Goal of the exercise => Word for word, please restate the lines from the beginning of the data through the line in which "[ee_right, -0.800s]" appears.

# # # # # # #

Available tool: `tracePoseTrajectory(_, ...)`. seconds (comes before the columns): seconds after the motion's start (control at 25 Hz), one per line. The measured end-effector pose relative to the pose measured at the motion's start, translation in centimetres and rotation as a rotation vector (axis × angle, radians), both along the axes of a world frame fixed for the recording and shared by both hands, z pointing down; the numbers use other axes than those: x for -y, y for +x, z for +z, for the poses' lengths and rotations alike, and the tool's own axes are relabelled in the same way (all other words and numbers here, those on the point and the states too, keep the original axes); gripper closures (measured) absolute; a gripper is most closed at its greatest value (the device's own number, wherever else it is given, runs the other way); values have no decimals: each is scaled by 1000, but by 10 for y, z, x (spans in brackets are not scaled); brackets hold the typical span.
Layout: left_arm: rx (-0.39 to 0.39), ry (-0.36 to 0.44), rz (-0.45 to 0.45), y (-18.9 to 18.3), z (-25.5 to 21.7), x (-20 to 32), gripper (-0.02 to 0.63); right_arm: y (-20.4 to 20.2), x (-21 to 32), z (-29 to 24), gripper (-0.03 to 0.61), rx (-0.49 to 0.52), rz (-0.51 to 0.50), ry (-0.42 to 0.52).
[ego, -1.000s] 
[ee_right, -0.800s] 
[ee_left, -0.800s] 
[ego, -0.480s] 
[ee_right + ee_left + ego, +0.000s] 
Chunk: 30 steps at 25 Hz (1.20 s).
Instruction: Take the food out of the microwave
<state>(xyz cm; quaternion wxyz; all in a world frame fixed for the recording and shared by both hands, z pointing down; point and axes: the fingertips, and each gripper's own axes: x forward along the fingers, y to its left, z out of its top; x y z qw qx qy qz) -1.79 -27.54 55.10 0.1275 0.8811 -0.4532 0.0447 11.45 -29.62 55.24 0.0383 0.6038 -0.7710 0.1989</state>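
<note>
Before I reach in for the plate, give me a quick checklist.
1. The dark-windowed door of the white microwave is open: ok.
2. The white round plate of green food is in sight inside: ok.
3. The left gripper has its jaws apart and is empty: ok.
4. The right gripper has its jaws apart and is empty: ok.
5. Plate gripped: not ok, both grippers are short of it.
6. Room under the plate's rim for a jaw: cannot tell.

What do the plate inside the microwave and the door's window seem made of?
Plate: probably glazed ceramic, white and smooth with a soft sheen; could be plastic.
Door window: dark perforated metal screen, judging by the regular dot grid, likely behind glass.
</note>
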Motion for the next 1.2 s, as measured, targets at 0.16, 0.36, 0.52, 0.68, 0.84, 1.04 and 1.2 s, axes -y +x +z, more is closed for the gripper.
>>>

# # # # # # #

Completed exercise =>
Available tool: `tracePoseTrajectory(_, ...)`. seconds (comes before the columns): seconds after the motion's start (control at 25 Hz), one per line. The measured end-effector pose relative to the pose measured at the motion's start, translation in centimetres and rotation as a rotation vector (axis × angle, radians), both along the axes of a world frame fixed for the recording and shared by both hands, z pointing down; the numbers use other axes than those: x for -y, y for +x, z for +z, for the poses' lengths and rotations alike, and the tool's own axes are relabelled in the same way (all other words and numbers here, those on the point and the states too, keep the original axes); gripper closures (measured) absolute; a gripper is most closed at its greatest value (the device's own number, wherever else it is given, runs the other way); values have no decimals: each is scaled by 1000, but by 10 for y, z, x (spans in brackets are not scaled); brackets hold the typical span.
Layout: left_arm: rx (-0.39 to 0.39), ry (-0.36 to 0.44), rz (-0.45 to 0.45), y (-18.9 to 18.3), z (-25.5 to 21.7), x (-20 to 32), gripper (-0.02 to 0.63); right_arm: y (-20.4 to 20.2), x (-21 to 32), z (-29 to 24), gripper (-0.03 to 0.61), rx (-0.49 to 0.52), rz (-0.51 to 0.50), ry (-0.42 to 0.52).
[ego, -1.000s] 
[ee_right, -0.800s] 

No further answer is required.